YOUR INSTRUCTIONS. Across the records that follow, determine how many lines contain "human" and give only the resulting number.

ENTRIES SUPPLIED.
□ □ □ □ □ □ □

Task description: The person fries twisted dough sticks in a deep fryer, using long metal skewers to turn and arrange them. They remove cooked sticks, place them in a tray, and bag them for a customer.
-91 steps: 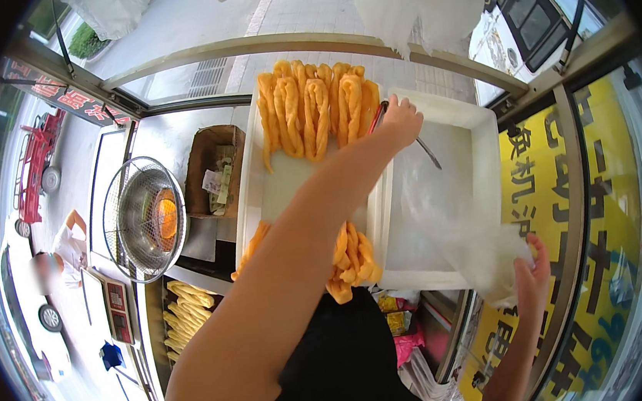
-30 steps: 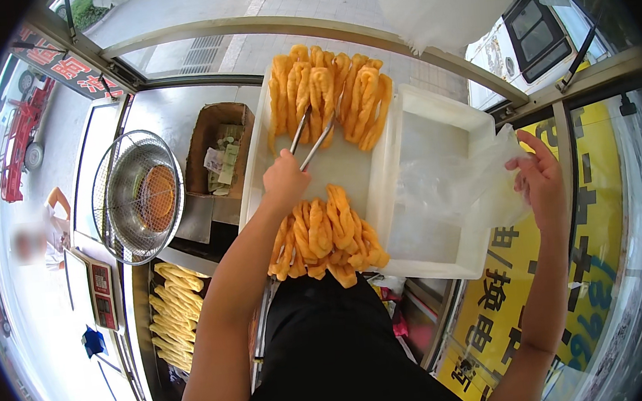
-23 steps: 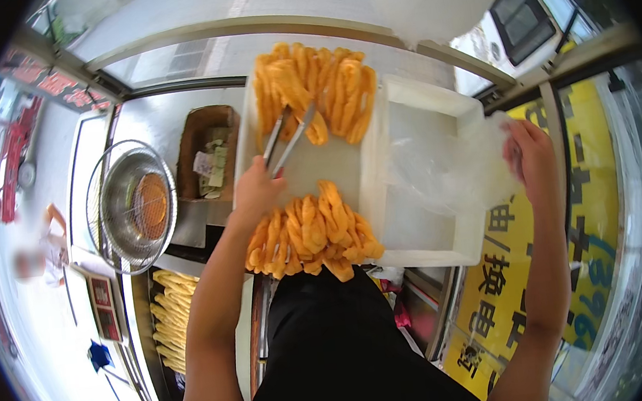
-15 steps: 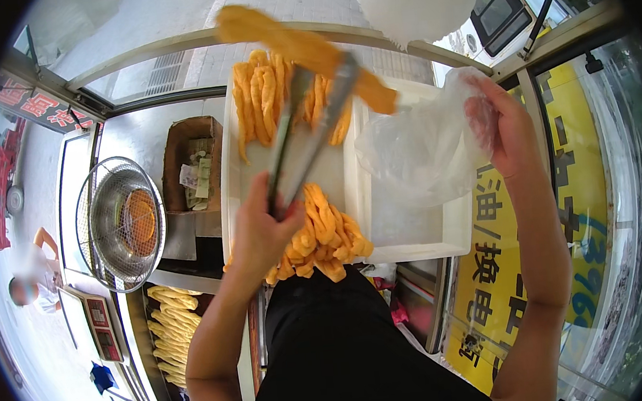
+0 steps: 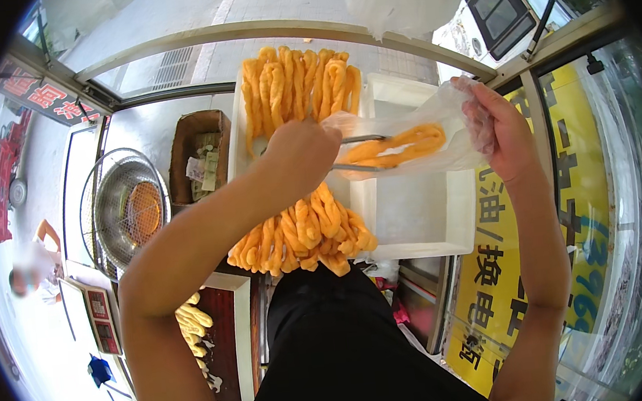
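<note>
My left hand (image 5: 305,152) is closed on metal tongs (image 5: 364,168), whose arms reach into a clear plastic bag (image 5: 462,157). Between the tong arms, inside the bag, lies a golden fried dough stick (image 5: 417,142). At the bag's other end, my right hand (image 5: 506,132) grips its bunched plastic. Below the bag stands a white tray (image 5: 418,247). Another white tray (image 5: 234,135) to its left holds fried dough sticks in two piles, a far pile (image 5: 298,87) and a near pile (image 5: 301,233). My left forearm crosses over this tray's left side.
On the left are a cardboard box (image 5: 176,160) with banknotes, a wire strainer (image 5: 95,222) over a metal bowl and a scale (image 5: 100,314). More dough sticks (image 5: 192,321) lie lower left. A window frame (image 5: 281,28) borders the far side. Outside stands a person (image 5: 45,266).
My left hand has swung the tongs and the dough stick down and right, into the bag. The bag is now stretched out sideways. My right hand has barely moved.
</note>
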`<state>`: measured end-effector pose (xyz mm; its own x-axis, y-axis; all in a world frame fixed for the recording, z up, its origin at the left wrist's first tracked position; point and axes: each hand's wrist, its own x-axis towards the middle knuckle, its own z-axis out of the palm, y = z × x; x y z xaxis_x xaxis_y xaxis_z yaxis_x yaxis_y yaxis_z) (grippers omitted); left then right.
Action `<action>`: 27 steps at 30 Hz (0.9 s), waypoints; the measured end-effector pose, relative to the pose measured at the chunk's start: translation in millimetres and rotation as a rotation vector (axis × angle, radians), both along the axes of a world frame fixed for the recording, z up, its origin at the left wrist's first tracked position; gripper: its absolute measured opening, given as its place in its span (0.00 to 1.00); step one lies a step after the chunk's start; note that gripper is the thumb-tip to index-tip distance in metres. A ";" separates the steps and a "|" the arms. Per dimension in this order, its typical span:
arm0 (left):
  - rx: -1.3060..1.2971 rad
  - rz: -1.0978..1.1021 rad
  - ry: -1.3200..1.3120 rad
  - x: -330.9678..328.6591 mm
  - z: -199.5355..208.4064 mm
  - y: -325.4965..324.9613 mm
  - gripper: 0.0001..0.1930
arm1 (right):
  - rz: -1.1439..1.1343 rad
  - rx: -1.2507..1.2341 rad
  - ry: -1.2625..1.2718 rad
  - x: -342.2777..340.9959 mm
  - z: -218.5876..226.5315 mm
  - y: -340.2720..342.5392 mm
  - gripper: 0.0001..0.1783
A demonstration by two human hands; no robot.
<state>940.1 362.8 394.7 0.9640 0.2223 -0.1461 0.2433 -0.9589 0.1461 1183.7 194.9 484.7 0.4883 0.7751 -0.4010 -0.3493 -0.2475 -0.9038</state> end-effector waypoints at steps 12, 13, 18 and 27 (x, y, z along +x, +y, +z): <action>-0.401 0.371 -0.012 -49.1 12.0 15.0 0.23 | -0.356 0.003 0.148 41.7 -73.3 -35.5 0.16; -0.556 0.450 -0.027 -61.3 13.7 18.4 0.24 | -0.351 0.013 0.144 45.2 -73.3 -40.3 0.16; -0.645 0.784 -0.078 -71.0 -88.1 30.0 0.27 | -0.274 0.040 0.151 45.3 -75.1 -35.8 0.17; -0.461 0.955 -0.012 19.3 -184.6 14.6 0.29 | -0.310 0.037 0.104 57.1 -77.4 -47.8 0.17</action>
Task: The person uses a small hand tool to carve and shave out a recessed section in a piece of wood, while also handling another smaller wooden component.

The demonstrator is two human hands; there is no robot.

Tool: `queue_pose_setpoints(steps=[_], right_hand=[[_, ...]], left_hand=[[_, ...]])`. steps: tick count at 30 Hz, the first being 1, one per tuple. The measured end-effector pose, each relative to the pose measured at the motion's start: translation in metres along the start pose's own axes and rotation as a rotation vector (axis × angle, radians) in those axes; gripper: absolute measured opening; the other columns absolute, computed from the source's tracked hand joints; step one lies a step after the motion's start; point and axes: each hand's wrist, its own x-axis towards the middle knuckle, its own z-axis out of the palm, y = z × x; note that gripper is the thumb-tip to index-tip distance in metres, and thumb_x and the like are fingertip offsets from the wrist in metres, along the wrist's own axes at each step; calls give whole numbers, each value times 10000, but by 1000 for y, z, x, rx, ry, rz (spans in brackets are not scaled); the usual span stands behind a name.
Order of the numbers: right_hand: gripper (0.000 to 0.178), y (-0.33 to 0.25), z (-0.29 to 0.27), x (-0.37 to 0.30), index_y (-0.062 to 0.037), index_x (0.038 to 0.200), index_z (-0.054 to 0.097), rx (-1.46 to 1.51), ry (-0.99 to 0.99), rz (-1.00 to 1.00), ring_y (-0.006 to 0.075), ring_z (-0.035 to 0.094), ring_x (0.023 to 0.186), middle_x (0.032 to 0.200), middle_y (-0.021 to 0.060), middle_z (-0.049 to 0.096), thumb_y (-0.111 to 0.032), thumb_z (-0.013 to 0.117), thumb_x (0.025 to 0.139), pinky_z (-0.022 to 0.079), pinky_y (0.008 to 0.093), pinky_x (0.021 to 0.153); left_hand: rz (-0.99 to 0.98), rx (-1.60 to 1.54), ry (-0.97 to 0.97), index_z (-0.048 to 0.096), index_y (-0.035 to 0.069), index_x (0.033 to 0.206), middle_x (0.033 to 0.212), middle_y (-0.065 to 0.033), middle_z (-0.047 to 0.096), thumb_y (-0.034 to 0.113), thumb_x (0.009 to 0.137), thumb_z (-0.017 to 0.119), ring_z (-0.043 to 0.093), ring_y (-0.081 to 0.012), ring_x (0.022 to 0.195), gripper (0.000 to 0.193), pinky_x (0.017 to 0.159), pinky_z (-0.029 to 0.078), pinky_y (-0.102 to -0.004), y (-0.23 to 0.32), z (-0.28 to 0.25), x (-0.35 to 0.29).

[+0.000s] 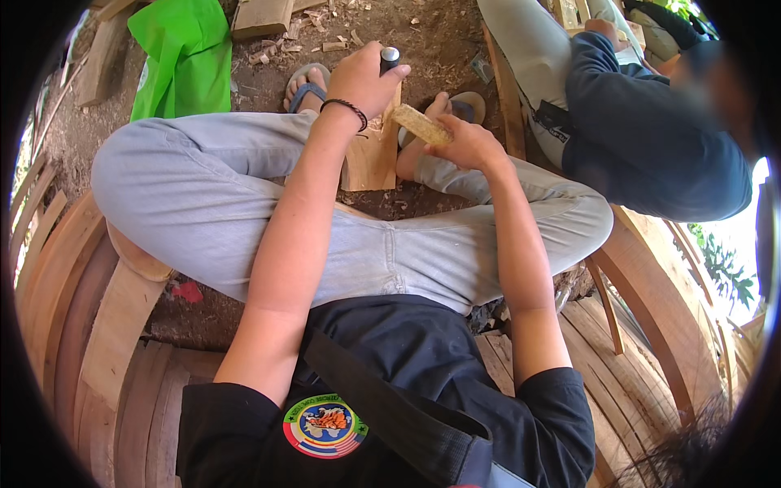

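Observation:
My left hand [358,81] is closed around the black handle of a chisel [390,60], whose silver cap points up at the head view. The chisel's blade is hidden behind the hand. Below it, a pale wooden block [371,167] lies between my feet. My right hand [472,145] grips a short, rough-edged wooden mallet [421,124]. Its end is close to the chisel and the block, a little lower than the handle's cap; whether it touches either cannot be made out.
Wood chips [333,46] and offcuts [262,16] litter the dirt ground ahead. A green bag [183,61] stands at the far left. Another person in a dark blue top [643,122] sits close on my right. Curved wooden pieces [659,301] flank me on both sides.

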Motion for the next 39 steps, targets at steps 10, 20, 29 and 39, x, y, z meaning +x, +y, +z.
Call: queue_pose_setpoints(steps=[10, 20, 29, 39], right_hand=[[737, 14, 5, 7, 5, 1445, 529, 709, 219, -79, 257, 728, 902, 1150, 187, 716, -394, 787, 882, 565, 366, 746], [717, -2, -13, -12, -2, 1449, 515, 928, 347, -32, 98, 667, 649, 940, 75, 693, -402, 763, 909, 353, 235, 431], [720, -1, -9, -13, 3, 1452, 509, 957, 351, -42, 108, 682, 648, 923, 69, 683, -397, 759, 908, 344, 233, 429], [743, 0, -8, -12, 28, 1451, 506, 933, 355, -53, 128, 686, 661, 944, 96, 678, -404, 762, 904, 395, 245, 461]], left_hand=[[16, -143, 92, 637, 42, 1049, 925, -165, 744, 445, 859, 805, 735, -338, 897, 476, 795, 557, -429, -12, 21, -3], [11, 47, -55, 613, -10, 1132, 993, -259, 725, 401, 917, 727, 707, -428, 988, 478, 869, 556, -498, 14, -13, -12], [-63, 157, -61, 653, 16, 1091, 995, -235, 738, 489, 848, 783, 720, -404, 980, 547, 876, 570, -484, 11, 0, -12], [-93, 103, 102, 684, 46, 983, 920, -212, 748, 664, 777, 771, 732, -392, 901, 658, 813, 567, -463, -4, 8, -9]])
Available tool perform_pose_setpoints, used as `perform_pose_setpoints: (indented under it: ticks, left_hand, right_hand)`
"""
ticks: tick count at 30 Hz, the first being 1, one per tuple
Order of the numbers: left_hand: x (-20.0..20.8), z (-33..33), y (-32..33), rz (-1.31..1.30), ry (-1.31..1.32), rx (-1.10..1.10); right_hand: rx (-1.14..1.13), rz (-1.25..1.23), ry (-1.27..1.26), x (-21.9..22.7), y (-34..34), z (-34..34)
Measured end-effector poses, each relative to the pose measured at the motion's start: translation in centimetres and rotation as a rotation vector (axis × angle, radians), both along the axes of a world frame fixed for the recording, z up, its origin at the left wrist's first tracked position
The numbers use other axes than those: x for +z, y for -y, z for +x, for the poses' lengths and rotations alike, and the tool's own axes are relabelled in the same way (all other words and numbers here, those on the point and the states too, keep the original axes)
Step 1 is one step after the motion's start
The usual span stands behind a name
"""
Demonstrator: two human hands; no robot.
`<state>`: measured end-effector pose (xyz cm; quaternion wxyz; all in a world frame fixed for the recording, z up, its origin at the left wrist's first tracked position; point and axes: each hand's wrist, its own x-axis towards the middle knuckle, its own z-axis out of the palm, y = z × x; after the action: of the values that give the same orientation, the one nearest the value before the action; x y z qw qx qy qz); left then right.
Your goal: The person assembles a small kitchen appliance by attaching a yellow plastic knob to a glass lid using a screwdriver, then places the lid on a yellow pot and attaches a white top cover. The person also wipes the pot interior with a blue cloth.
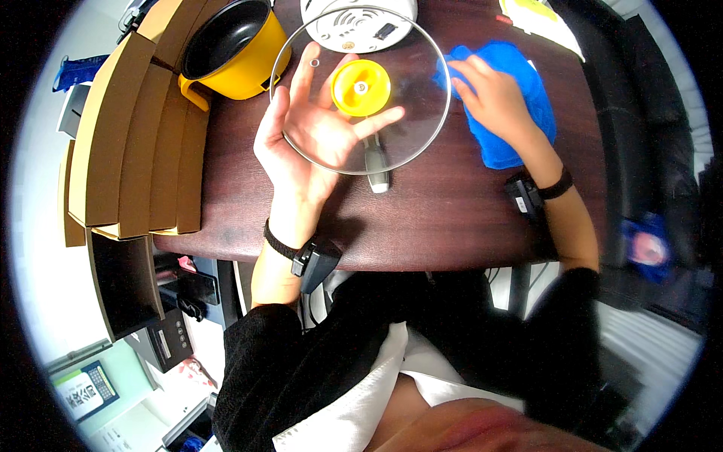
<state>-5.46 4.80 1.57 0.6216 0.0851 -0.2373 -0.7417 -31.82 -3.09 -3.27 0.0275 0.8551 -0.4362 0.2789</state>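
Clear glossy glass lid point(410, 113), fuzzy blue cloth point(527, 90), dark polished wooden table point(452, 218)

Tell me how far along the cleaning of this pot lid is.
Done: the glass lid is off the yellow pot. In hand: the left hand holds the lid up flat, and the right hand rests on the blue cloth on the table. Left: cloth and lid are apart, so wiping isn't visibly underway.
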Motion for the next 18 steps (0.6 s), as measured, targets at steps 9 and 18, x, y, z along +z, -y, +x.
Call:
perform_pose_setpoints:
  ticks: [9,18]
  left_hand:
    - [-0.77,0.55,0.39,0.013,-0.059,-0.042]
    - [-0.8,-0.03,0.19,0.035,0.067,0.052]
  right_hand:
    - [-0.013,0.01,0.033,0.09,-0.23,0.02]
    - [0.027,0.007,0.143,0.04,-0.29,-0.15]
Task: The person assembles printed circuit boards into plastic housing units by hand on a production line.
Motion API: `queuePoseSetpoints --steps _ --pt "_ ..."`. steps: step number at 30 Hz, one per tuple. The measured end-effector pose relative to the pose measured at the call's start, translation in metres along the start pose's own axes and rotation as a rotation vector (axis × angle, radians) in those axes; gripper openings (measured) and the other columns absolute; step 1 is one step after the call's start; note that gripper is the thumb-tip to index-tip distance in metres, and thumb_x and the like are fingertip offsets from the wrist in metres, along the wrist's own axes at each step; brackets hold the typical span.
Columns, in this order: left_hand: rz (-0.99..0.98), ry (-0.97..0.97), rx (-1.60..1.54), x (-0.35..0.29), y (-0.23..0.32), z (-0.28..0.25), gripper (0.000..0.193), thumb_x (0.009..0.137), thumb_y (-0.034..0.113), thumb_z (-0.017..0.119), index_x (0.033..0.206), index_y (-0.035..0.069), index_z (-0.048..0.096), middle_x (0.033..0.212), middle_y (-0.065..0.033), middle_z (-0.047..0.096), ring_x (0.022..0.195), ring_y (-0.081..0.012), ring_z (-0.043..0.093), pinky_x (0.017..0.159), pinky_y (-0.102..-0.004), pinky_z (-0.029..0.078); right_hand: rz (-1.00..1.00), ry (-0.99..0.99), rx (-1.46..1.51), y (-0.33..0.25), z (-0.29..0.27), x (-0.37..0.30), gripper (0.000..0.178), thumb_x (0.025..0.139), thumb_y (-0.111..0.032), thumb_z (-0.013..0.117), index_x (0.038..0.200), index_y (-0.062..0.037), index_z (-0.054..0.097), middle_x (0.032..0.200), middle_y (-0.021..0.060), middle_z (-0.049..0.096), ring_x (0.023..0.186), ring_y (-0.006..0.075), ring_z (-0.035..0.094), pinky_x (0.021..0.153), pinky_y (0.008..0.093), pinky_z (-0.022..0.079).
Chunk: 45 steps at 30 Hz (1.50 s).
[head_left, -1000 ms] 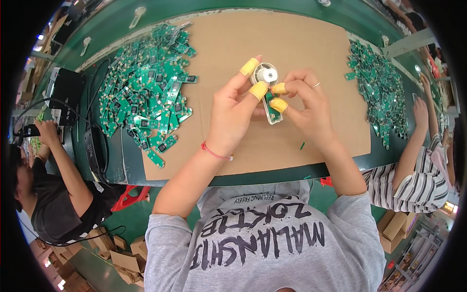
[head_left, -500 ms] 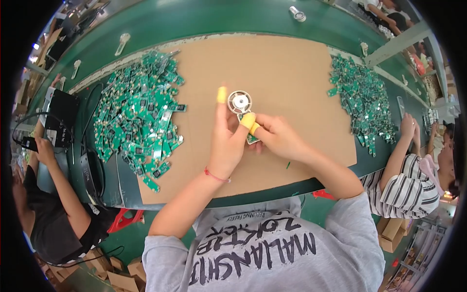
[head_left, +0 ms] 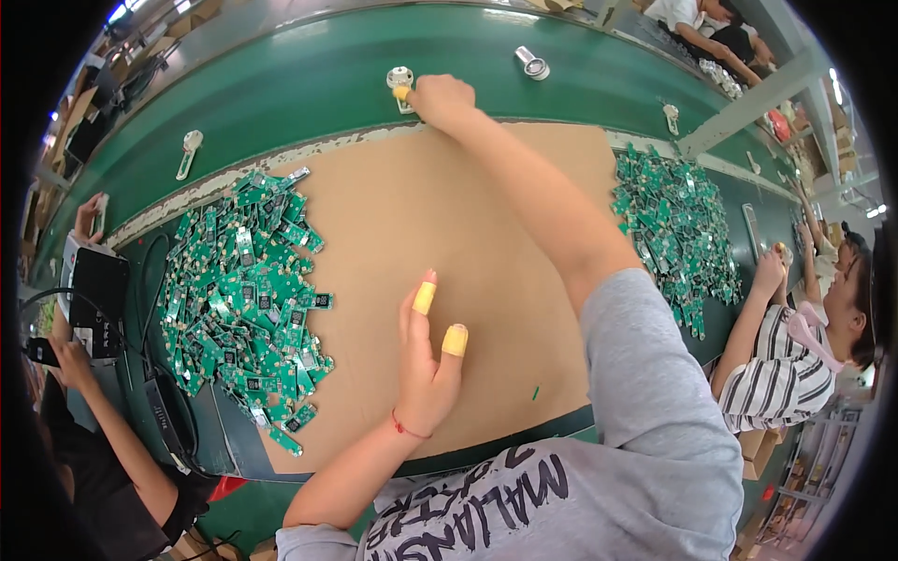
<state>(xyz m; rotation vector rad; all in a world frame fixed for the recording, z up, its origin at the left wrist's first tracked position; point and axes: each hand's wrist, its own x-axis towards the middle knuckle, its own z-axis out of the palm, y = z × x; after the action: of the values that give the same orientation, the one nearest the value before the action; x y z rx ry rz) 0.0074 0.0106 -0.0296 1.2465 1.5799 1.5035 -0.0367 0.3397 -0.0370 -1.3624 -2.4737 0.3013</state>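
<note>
Green circuit boards lie in two heaps on a tan cardboard sheet (head_left: 412, 215) that covers the middle of the surface: a large loose pile of small green circuit boards (head_left: 248, 304) at the left of the frame and a second pile of the same green boards (head_left: 678, 229) at the right. Beyond the sheet, across the upper part of the frame, runs a dark green conveyor belt (head_left: 309, 84). The right hand (head_left: 440, 98) stretches far forward to the upper centre, its arm crossing the cardboard, and its yellow-capped fingers pinch a small white round part with a board on it (head_left: 400, 82) that rests on the belt. The left hand (head_left: 426, 360) hovers over the lower centre of the cardboard, holding nothing, its fingers loosely spread and pointing up the frame, with yellow rubber cots on two fingertips (head_left: 425, 298) and a thin red cord at the wrist. Further along the belt lie a silver round part (head_left: 531, 64) to the right of the right hand and a white long-handled part (head_left: 188, 150) at the upper left. A small green scrap (head_left: 535, 394) sits on the cardboard near the lower edge. Other people's arms show at the left and right edges of the frame.
</note>
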Motion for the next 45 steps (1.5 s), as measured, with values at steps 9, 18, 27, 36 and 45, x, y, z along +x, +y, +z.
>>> queuePoseSetpoints --steps 9,18,27,36,45 --pt "0.041 -0.063 0.058 0.003 0.008 0.003 0.045 0.085 0.01 0.05 0.127 -0.001 0.036 0.129 -0.0147 0.036 0.119 -0.0286 0.037 0.099 -0.0354 0.03 0.159 0.414 0.01 0.179 -0.031 0.039 0.05 0.071 -0.03 0.066 0.113 -0.0069 0.052 0.108 0.0151 0.055 0.099 0.03 0.053 0.084 0.0399 0.042" --pt "-0.175 0.131 -0.499 0.019 -0.012 -0.007 0.038 0.092 0.012 0.042 0.129 0.004 0.035 0.126 -0.0107 0.042 0.101 -0.0194 0.054 0.088 -0.0304 0.044 -0.781 0.174 0.288 0.038 -0.057 -0.123 0.036 0.066 0.0 0.06 0.1 -0.006 0.054 0.099 0.0107 0.053 0.092 0.0289 0.051 0.076 0.0374 0.044" --pt "-0.061 -0.045 -0.361 0.017 -0.004 -0.01 0.037 0.092 0.013 0.042 0.128 0.003 0.037 0.118 -0.0122 0.052 0.101 -0.0181 0.055 0.083 -0.0297 0.047 -0.651 0.012 0.434 -0.016 -0.074 -0.285 0.037 0.063 0.01 0.056 0.098 -0.0025 0.053 0.1 0.0104 0.05 0.095 0.0286 0.049 0.079 0.0363 0.043" --pt "0.132 -0.248 -0.037 0.009 0.015 -0.04 0.044 0.087 0.016 0.053 0.128 0.006 0.04 0.119 -0.0108 0.053 0.108 -0.0181 0.051 0.089 -0.0299 0.042 -0.498 -0.056 0.774 -0.011 -0.071 -0.303 0.02 0.075 0.005 0.056 0.092 -0.003 0.051 0.091 0.0065 0.053 0.087 0.0225 0.05 0.064 0.0313 0.046" --pt "0.04 0.325 1.165 -0.011 -0.004 -0.124 0.02 0.071 0.012 0.065 0.089 0.007 0.06 0.085 -0.0095 0.054 0.083 -0.0279 0.053 0.071 -0.0382 0.043 -0.507 -0.123 0.672 -0.004 -0.065 -0.302 0.014 0.079 -0.001 0.056 0.092 -0.0042 0.052 0.086 0.0062 0.05 0.085 0.0222 0.049 0.081 0.0329 0.038"
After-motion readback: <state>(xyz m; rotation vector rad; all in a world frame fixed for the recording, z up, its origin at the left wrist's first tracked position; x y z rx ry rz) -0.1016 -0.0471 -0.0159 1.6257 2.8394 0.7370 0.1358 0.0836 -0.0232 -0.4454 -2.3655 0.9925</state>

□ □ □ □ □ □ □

SOLUTION FOR THIS TASK. 3